Recently reported by Mumbrella, ’key advertising bodies (such as the Interactive Advertising Bureau, Australian Direct Marketing Association and Media Federation of Australia) are coming together to create industry guidelines on the fast growing practice of online behavioural targeting’.
Online behavioural targeting is enabled by tracking devices (including cookies, beacons and/or flash cookies) on websites which monitor the behaviour of each individual user, aggregating that information for use in delivering more targeted content and/or advertising.
Mike Zeederberg, Founder and Managing Director of digital agency Zuni, makes a positive case for the growth of online behavioural targeting, describing online behavioural targeting as a veritable ‘nirvana‘ for advertisers. He purports that those within the industry need to educate consumers and officials alike to the benefit of this practice with regards to their overall online experience.
Conversely, online behavioural targeting has been posed as being invasive of consumer privacy and in some case trading of this data has been cast in a somewhat ethically-dubious light. With the Sydney Morning Herald recently reporting that this information is now being floated to the highest bidder in a ‘new kind of stock exchange‘.

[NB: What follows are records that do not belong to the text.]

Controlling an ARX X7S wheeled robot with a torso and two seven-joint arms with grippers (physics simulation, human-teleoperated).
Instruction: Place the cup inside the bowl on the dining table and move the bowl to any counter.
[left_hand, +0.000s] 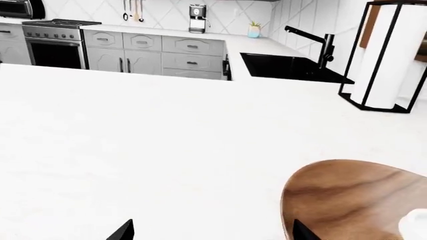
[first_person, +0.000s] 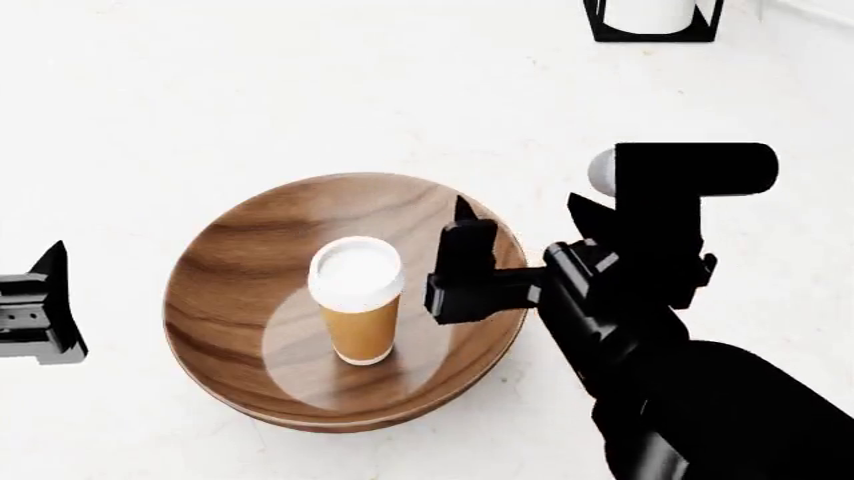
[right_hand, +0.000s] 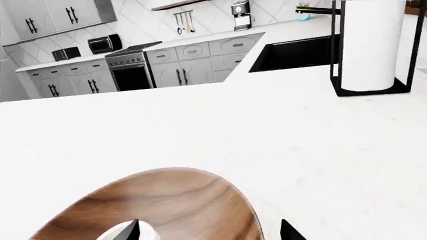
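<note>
The cup (first_person: 358, 300) stands upright inside the wooden bowl (first_person: 254, 260), a little right of its middle. The bowl rests on the off-white, faintly speckled counter (first_person: 267, 90). My right gripper (first_person: 518, 205) is open and straddles the bowl's right rim, one finger inside next to the cup and one outside. The right wrist view shows the bowl's rim (right_hand: 173, 205) between the wide-apart tips of the right gripper (right_hand: 210, 232), with the cup's white lid (right_hand: 143, 231) by the inner tip. My left gripper (first_person: 40, 300) is open, left of the bowl and clear of it. The dining table is out of view.
A black-framed paper towel holder (first_person: 654, 18) stands on the counter beyond the bowl, to the right. Behind it is a black sink (left_hand: 287, 65) with a black tap. Grey cabinets and an oven (left_hand: 57, 42) line the far wall.
</note>
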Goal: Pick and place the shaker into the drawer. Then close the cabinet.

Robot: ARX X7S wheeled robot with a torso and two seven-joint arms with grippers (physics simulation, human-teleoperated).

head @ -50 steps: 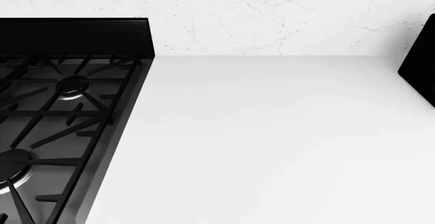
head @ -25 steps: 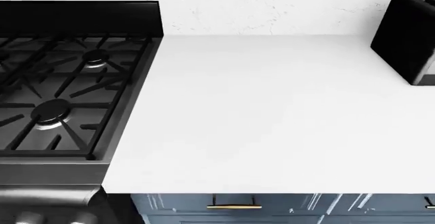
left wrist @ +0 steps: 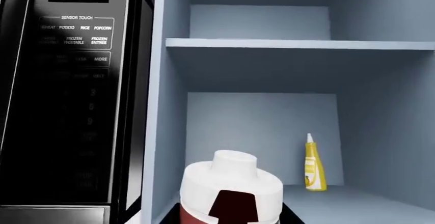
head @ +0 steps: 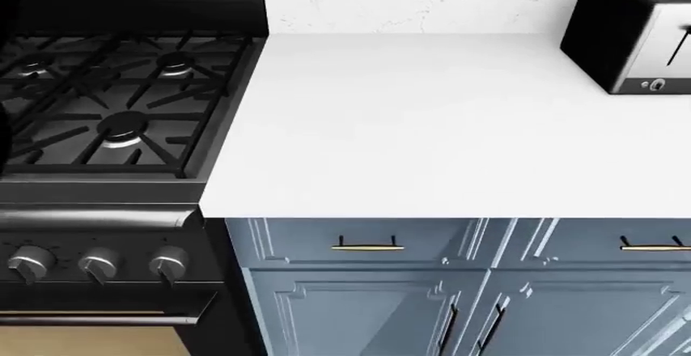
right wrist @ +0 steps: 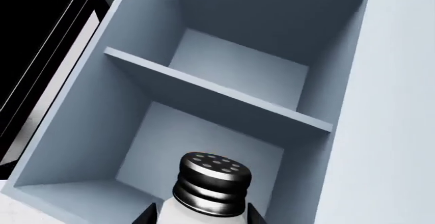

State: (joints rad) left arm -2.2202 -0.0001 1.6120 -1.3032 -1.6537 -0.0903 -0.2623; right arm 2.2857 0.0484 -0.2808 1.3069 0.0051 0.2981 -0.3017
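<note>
Two wrist views carry all that can be told of the grippers, since neither arm is seen in the head view. In the right wrist view the shaker (right wrist: 207,196) stands upright just in front of the camera, its perforated metal cap uppermost and its long axis running straight out from the wrist. Dark shapes flank its glass body on both sides at the frame edge — these are judged to be the right gripper's fingers (right wrist: 151,215) clamped on it, so the shaker is taken to be held by the right arm. Behind it an open blue-grey shelf unit is seen.

In the left wrist view a white-capped container with a red label (left wrist: 231,191) fills the lower frame close to the camera; the left gripper's own fingers are not clearly shown, so whether they are apart or together on it cannot be told. A yellow bottle (left wrist: 314,165) stands on the shelf beyond, and a microwave (left wrist: 68,96) is beside the shelves.

The head view looks down on the white counter (head: 432,121), the stove (head: 108,105), a toaster (head: 632,36) and the cabinet (head: 357,291) fronts below, with a brass-handled drawer (head: 367,243) front that appears shut. No open drawer is in sight, so the shaker is judged to need carrying downward — the right arm being the nearer one.
</note>
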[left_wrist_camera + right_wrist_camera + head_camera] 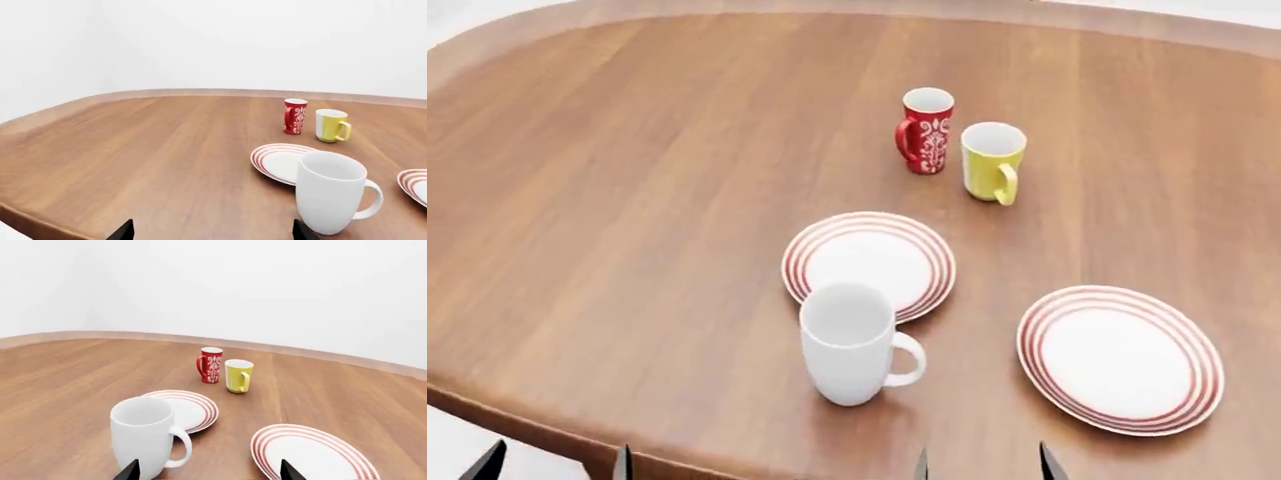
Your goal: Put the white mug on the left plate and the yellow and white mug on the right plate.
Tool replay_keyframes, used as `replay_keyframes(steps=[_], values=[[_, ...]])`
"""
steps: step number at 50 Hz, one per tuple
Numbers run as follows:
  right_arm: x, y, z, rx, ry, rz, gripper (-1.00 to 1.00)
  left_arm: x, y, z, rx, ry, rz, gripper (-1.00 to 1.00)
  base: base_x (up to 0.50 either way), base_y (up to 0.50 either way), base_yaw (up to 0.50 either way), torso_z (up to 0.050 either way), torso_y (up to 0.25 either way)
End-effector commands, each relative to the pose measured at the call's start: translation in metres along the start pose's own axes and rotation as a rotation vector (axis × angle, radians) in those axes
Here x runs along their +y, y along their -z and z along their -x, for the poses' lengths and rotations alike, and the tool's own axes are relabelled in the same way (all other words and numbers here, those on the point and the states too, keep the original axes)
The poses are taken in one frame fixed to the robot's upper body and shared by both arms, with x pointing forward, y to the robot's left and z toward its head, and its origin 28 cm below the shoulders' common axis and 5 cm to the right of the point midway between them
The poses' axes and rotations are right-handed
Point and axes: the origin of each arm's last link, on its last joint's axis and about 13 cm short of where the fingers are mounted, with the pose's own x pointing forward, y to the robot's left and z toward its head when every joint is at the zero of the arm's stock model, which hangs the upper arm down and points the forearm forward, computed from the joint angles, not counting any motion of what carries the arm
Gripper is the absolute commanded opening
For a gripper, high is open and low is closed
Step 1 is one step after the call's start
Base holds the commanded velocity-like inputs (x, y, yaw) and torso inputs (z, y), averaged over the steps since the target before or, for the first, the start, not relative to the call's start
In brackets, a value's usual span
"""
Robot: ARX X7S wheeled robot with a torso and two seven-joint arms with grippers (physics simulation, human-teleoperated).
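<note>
The white mug (851, 343) stands upright on the wooden table, just in front of the left plate (869, 263), handle to the right. The right plate (1120, 357) lies bare to its right. Further back stands the yellow and white mug (993, 160), beside a red patterned mug (926, 130). My left gripper (557, 463) is open at the table's near edge, left of the white mug (329, 191). My right gripper (981, 464) is open too, near the edge between the white mug (143, 436) and the right plate (312, 454). Nothing is between either pair of fingers.
The wooden table (627, 200) has a rounded raised rim and a white wall behind it. The red patterned mug (294, 116) stands close to the yellow and white mug (331, 125). Bare wood stretches across the table's left half.
</note>
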Motion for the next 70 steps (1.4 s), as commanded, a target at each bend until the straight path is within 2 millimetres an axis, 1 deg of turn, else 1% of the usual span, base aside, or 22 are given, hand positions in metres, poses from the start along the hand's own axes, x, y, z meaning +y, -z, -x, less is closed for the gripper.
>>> replay_keyframes(steps=[1, 12, 15, 16, 19, 20, 31, 39, 42, 44, 45, 46, 47, 49, 50, 52, 54, 57, 64, 66, 70], values=[[0.002, -0.001, 0.0, 0.0, -0.02, 0.011, 1.0, 0.0, -0.003, 0.0, -0.014, -0.008, 0.0, 1.0, 0.0, 0.0, 0.5, 0.0, 0.0], [0.004, 0.002, 0.0, 0.001, -0.035, 0.034, 1.0, 0.0, -0.001, 0.001, -0.008, -0.006, -0.001, 1.0, 0.0, 0.0, 0.5, 0.0, 0.0], [0.004, 0.001, 0.002, -0.038, -0.007, 0.042, 1.0, 0.0, 0.0, 0.002, -0.006, -0.006, -0.001, 1.0, 0.04, 0.01, 0.5, 0.0, 0.0], [0.003, 0.002, 0.001, -0.008, 0.007, 0.045, 1.0, 0.0, -0.001, 0.002, -0.007, -0.005, 0.0, 1.0, 0.0, 0.0, 0.0, 0.0, 0.0], [0.003, 0.0, 0.002, -0.031, -0.023, 0.002, 1.0, 0.0, -0.001, 0.002, -0.007, -0.006, -0.001, 1.0, 0.0, 0.0, 0.0, 0.0, 0.0], [0.002, -0.001, 0.004, -0.04, -0.054, -0.071, 1.0, 0.0, -0.001, 0.002, -0.007, -0.007, -0.001, 1.0, 0.0, 0.0, 0.0, 0.0, 0.0], [-0.001, -0.003, 0.002, -0.06, -0.04, -0.078, 1.0, 0.002, -0.004, 0.001, -0.015, -0.015, 0.002, 1.0, 0.14, -0.48, 0.0, 0.0, 0.0], [-0.007, -0.006, 0.002, -0.077, -0.01, -0.091, 1.0, 0.004, -0.008, 0.0, -0.025, -0.021, 0.003, 1.0, 0.14, -0.48, 0.0, 0.0, 0.0], [-0.015, -0.011, 0.004, -0.111, 0.038, -0.1, 1.0, 0.009, -0.013, 0.0, -0.04, -0.043, 0.002, 1.0, 0.14, -0.48, 0.0, 0.0, 0.0], [-0.019, -0.012, 0.004, -0.059, 0.056, -0.081, 1.0, 0.014, -0.017, 0.0, -0.05, -0.066, 0.001, 1.0, 0.06, -0.23, 0.0, 0.0, 0.0], [-0.021, -0.013, 0.005, -0.067, 0.063, -0.085, 1.0, 0.02, -0.024, 0.001, -0.061, -0.094, 0.004, 1.0, 0.0, 0.0, 0.0, 0.0, 0.0], [-0.023, -0.016, 0.006, -0.102, 0.076, -0.107, 1.0, 0.024, -0.027, 0.002, -0.066, -0.11, -0.005, 1.0, 0.0, 0.0, 0.0, 0.0, 0.0], [-0.026, -0.018, 0.007, -0.115, 0.099, -0.086, 1.0, 0.032, -0.032, 0.004, -0.077, -0.142, -0.01, 1.0, 0.1, 0.03, 0.0, 0.0, 0.0], [-0.029, -0.021, 0.008, -0.113, 0.136, -0.098, 1.0, 0.04, -0.039, 0.008, -0.092, -0.171, -0.021, 1.0, 0.48, 0.14, 0.0, 0.0, 0.0], [-0.03, -0.022, 0.009, -0.113, 0.133, -0.104, 1.0, 0.046, -0.044, 0.01, -0.105, -0.201, -0.014, 1.0, 0.48, 0.14, 0.0, 0.0, 0.0], [-0.031, -0.023, 0.01, -0.113, 0.139, -0.103, 1.0, 0.051, -0.049, 0.014, -0.12, -0.221, -0.001, 1.0, 0.48, 0.14, 0.0, 0.0, 0.0], [-0.031, -0.023, 0.01, -0.113, 0.14, -0.102, 1.0, 0.052, -0.05, 0.014, -0.123, -0.227, 0.0, 1.0, 0.48, 0.14, 0.0, 0.0, 0.0], [-0.032, -0.021, 0.009, -0.109, 0.141, -0.107, 1.0, 0.05, -0.045, 0.011, -0.114, -0.224, -0.006, 1.0, 0.48, 0.14, 0.0, 0.0, 0.0], [-0.034, -0.02, 0.011, -0.122, 0.166, -0.12, 1.0, 0.047, -0.044, 0.012, -0.114, -0.208, -0.011, 1.0, 0.48, 0.14, 0.0, 0.0, 0.0], [-0.035, -0.021, 0.013, -0.146, 0.183, -0.149, 1.0, 0.047, -0.044, 0.013, -0.115, -0.211, -0.011, 1.0, 0.02, 0.01, 0.0, 0.0, 0.0], [-0.036, -0.022, 0.014, -0.132, 0.17, -0.145, 1.0, 0.048, -0.044, 0.014, -0.118, -0.217, -0.005, 1.0, 0.0, 0.0, 0.0, 0.0, 0.0]])
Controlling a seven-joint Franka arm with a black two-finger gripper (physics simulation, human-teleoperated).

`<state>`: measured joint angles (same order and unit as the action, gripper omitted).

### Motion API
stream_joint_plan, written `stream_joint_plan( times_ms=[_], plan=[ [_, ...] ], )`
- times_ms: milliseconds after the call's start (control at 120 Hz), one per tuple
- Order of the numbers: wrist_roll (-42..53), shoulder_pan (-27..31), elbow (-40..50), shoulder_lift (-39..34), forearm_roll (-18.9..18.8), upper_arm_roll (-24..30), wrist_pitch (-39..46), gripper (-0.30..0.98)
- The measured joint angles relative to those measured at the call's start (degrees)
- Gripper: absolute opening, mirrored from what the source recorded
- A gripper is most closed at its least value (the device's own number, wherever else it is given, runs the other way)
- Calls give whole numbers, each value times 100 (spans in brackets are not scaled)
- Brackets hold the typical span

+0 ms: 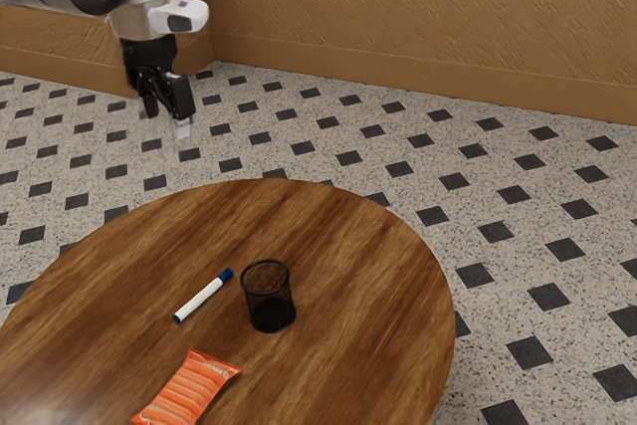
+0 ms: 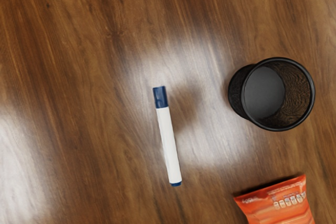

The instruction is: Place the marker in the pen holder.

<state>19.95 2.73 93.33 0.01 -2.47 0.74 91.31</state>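
Marker [image 1: 203,297] lies flat on the table [image 1: 348,236], beside the pen holder [image 2: 238,92]. Fingers [image 1: 181,100] apart, empty, raised. Probably light, stiff, smooth; may roll if nudged. Best hold: square pinch across the white barrel [image 2: 168,142], near mid-length.

- Tan, rough-textured walls [image 1: 418,7] meet in a corner, with a smoother baseboard [image 1: 418,82] along their foot.
- Pale speckled floor [image 1: 400,133] with small dark squares.
- Round brown wooden table [image 1: 368,246], grain showing.
- Soft whitish glare [image 2: 218,148] on its top.
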Motion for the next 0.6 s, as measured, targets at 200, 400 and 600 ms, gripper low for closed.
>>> stream_joint_plan(
  times_ms=[200,400,600],
  plan=[
    [400,128,0,-9,11,26,450,69],
    [307,191,1449,-445,0,-77,1112,69],
    [19,367,1956,-437,-17,-133,1733,69]
  ],
)
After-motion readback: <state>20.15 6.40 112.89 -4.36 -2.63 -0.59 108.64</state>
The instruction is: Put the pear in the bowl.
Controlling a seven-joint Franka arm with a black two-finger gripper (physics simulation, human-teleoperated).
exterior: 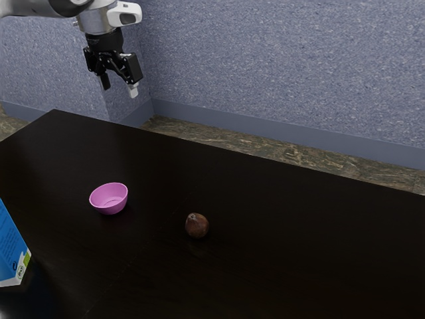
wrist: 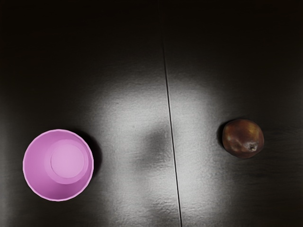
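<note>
Brown pear (exterior: pixel 197 226), exterior view's four o'clock from your bowl (exterior: pixel 109 199): likely firm, slick; pinch its middle with your empty, wide-spread gripper (exterior: pixel 119 85).

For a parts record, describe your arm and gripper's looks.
My arm is pale grey and silvery, with a dark band and a rounded white housing bearing a dark panel. The gripper is black and angular, with two slim fingers; one ends in a whitish tip.

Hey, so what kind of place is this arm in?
Probably a plain room, simulated: a dark table, a speckled blue-grey wall and a brown patterned floor.
</note>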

This issue raises a number of questions:
- Will this argument of ‘tracking for your benefit’ wash with consumers, whose details are being ‘covertly’ collected without their knowledge or consent?
- With online behavioural targeting practice already well established, how will the impending guidelines be enforced?
- What impact will these guidelines have in general, on an industry who have been largely self-regulated?
No matter what the answer to these questions, it is clear that as Zeederberg points out, online retailers need to join the conversation. What are your thoughts?
One Comment
Leave a Reply




no different really to advertisers knowing the demographic of watchers of tv shows. Frankly if i like to fish, i want to see fishing related ads. I don’t watch music videos, so why should i want to see ads for music videos?